The Fireworks and the Hebephile

Malina Chavez
Jul 23, 2017 · 2 min read

Toward the end of visitation, the man in the green shirt slithered toward by friend to try to pick up his sister. My friend told her age to which the man replied “That doesn’t matter to me, the Brazilian I dated was much younger.” I know his kind. And he is a waste of the air we breathe. So, where do I find compassion for the snake? Not today, asshole. I wanted to escape after the altercation. Full fight or flight in effect. But, I was told I had to wait 72 hours and then could be involuntarily committed still, if the doctors thought it best. I guess that’s the right thing to do because I just wanted to die — this world is fucking sick. Then I got pissed. Not at the doctors, but at myself, that I’d let this man get to me, that I’d let him bother me to such a point that my health no longer mattered.

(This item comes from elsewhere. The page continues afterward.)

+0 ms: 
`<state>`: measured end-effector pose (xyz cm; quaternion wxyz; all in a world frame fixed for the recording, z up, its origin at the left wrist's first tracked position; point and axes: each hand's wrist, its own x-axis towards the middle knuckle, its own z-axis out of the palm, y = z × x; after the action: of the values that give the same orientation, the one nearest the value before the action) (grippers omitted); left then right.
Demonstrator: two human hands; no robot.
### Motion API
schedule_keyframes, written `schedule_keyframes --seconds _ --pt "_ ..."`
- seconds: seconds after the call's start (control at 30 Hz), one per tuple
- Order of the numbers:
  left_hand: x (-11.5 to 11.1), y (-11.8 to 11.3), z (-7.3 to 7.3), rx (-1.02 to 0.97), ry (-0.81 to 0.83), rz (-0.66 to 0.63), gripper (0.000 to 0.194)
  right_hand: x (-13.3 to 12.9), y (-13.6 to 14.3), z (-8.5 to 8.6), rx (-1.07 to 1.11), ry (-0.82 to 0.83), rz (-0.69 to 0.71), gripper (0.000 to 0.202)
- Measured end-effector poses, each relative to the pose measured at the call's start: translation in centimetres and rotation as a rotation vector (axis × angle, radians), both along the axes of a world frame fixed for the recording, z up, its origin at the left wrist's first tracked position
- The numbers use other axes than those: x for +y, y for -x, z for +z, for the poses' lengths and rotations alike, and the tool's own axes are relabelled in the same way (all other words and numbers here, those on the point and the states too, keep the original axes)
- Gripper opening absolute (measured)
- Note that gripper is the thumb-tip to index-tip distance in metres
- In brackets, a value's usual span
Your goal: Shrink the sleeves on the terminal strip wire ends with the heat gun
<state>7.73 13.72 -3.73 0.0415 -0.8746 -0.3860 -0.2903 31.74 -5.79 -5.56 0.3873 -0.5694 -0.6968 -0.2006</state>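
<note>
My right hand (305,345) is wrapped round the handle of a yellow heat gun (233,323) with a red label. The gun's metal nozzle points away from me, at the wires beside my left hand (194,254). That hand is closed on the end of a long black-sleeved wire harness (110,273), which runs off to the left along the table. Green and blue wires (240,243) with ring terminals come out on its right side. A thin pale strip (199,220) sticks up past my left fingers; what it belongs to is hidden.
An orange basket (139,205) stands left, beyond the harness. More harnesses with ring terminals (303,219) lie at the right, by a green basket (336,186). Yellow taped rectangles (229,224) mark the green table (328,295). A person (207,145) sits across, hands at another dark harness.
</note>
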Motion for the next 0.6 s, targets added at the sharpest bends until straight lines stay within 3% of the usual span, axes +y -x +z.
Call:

So, I decided not to let anyone make such a decision about my life. Especially not him. I will choose to struggle through the pain, the memories, the meaninglessness. Then, I took a shower and joined the world worth joining. My friends were waiting. One gave me her weighted blanket and taught me about the ice pack to the back of the neck trick. Then we had a party, of cheese, crackers, painting our nails; and the best view of the university city fireworks. When they began, we gathered into one patient room — bringing in chairs, sitting close in the dark, watching the best show in town, meant just for us. As the fireworks over the stadium lit up the night of the fourth floor of the psych unit, there was a sense of shared experience that you just can’t put into words. The next day, the hebephile was gone.